> **PROMPT**: For the data below, restate word for word only the lines from the line containing "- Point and" through the line containing "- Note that", both ends included.

-- DATASET CONTENT follows --

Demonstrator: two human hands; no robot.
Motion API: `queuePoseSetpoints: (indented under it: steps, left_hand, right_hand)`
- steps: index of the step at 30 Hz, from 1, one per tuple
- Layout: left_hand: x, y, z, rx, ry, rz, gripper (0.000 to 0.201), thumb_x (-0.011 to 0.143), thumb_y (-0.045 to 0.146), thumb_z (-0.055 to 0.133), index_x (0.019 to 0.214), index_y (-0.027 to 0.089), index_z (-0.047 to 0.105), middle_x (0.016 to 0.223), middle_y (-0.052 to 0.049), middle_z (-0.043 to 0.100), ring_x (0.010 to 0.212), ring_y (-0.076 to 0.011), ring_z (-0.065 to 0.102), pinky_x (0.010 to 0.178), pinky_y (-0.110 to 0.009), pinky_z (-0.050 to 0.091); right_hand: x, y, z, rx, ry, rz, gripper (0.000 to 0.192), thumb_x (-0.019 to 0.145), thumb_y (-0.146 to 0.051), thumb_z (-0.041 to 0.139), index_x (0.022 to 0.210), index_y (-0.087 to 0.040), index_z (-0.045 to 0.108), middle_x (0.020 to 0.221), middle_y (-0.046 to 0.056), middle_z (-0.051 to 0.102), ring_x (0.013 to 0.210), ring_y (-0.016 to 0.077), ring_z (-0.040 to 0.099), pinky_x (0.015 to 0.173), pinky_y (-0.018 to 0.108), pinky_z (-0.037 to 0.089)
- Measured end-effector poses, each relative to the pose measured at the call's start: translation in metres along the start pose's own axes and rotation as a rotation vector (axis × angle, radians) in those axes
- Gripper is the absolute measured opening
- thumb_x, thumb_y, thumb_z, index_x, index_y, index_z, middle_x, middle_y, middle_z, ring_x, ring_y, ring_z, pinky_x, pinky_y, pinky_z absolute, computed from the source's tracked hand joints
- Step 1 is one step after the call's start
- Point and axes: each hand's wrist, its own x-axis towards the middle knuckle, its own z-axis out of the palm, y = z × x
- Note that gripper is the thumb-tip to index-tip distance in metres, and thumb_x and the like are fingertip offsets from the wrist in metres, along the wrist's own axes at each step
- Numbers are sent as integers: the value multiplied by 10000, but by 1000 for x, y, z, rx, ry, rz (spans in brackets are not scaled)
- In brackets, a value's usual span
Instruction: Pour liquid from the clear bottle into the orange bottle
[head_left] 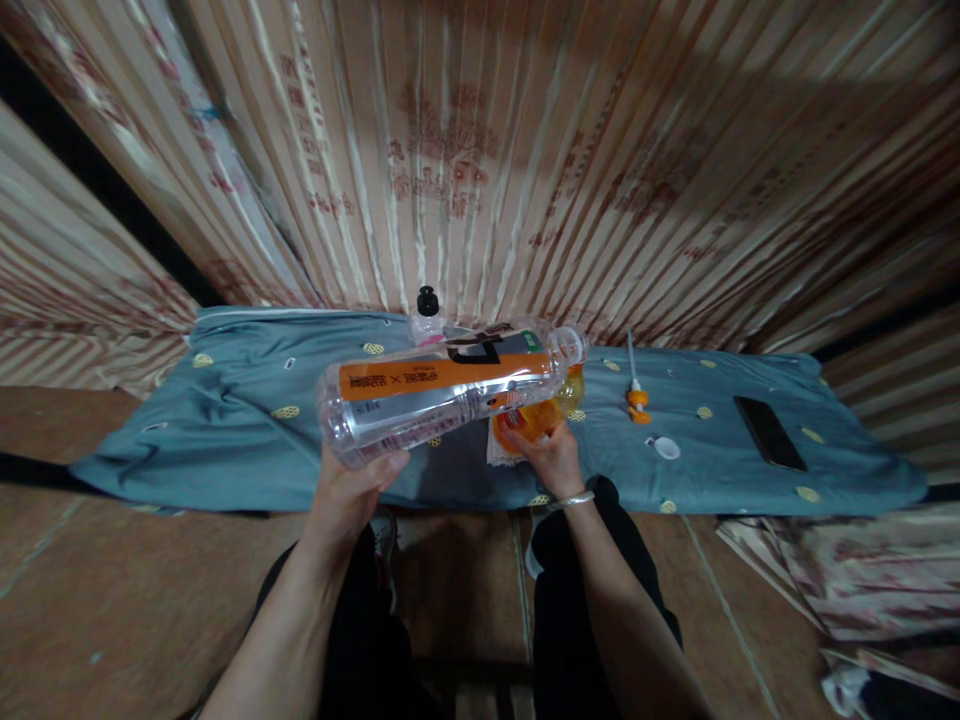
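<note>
A large clear bottle (pixel 450 390) is clamped near its base in the left hand (pixel 349 495) and tipped flat, neck toward a small orange bottle (pixel 536 418). That bottle is steadied upright on the blue cloth (pixel 240 420) by the closed right hand (pixel 553 458).

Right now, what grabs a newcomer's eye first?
The big clear bottle with an orange label, held sideways above the blue cloth by the left hand at its base, its mouth tipped toward the right. Just under that mouth, the right hand grips a small orange bottle. Further right on the cloth lie an orange pump and a dark phone.
</note>
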Motion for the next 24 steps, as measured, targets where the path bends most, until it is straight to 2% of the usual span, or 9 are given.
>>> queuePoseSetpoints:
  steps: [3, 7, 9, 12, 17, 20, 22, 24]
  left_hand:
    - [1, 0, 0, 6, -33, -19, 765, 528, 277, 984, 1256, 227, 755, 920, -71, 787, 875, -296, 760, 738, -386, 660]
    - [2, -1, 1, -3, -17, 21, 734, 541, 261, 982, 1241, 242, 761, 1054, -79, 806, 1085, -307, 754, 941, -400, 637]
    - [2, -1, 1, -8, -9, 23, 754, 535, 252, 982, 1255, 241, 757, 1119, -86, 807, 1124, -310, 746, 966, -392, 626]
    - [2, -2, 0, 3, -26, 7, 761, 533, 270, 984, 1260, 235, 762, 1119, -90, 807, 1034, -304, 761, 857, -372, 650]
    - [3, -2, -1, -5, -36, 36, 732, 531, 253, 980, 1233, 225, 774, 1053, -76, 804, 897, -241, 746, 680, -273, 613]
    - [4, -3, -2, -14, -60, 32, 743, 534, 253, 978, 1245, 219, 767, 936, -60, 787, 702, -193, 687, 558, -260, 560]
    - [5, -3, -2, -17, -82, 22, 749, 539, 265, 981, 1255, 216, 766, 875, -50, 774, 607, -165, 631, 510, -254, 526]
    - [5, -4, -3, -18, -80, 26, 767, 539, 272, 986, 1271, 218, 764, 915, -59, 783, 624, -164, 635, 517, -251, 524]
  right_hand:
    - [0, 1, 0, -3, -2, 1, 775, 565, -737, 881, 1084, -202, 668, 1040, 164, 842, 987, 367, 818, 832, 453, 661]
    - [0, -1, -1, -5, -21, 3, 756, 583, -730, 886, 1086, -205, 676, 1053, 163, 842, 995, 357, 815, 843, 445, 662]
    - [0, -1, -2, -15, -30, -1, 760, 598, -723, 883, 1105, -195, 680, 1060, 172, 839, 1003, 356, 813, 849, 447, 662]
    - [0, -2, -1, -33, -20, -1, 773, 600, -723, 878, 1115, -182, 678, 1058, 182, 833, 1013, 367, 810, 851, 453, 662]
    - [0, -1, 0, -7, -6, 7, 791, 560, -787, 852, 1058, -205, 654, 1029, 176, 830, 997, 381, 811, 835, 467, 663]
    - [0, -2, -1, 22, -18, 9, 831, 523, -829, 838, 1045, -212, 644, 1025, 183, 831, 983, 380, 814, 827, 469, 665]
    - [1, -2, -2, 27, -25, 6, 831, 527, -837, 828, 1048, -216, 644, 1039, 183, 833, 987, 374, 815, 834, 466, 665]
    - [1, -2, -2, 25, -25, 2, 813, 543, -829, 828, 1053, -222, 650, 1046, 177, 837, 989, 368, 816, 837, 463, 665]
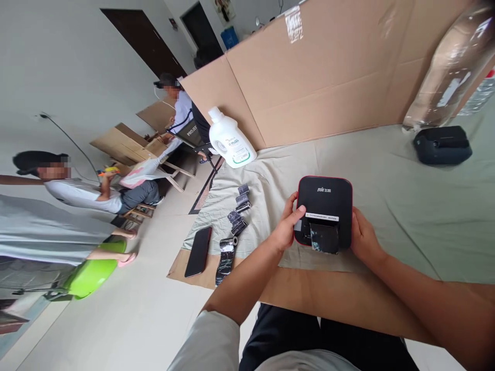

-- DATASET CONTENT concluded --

> **RESPONSE AREA**:
- Point and axes: each hand's wrist, its own x-axis towards the middle knuckle, its own z-axis out of the palm, y = z × x
- Note that gripper is the thumb-tip to index-tip distance in metres, and thumb_x and the like are fingertip offsets from the wrist in metres, along the wrist's own axes at each step

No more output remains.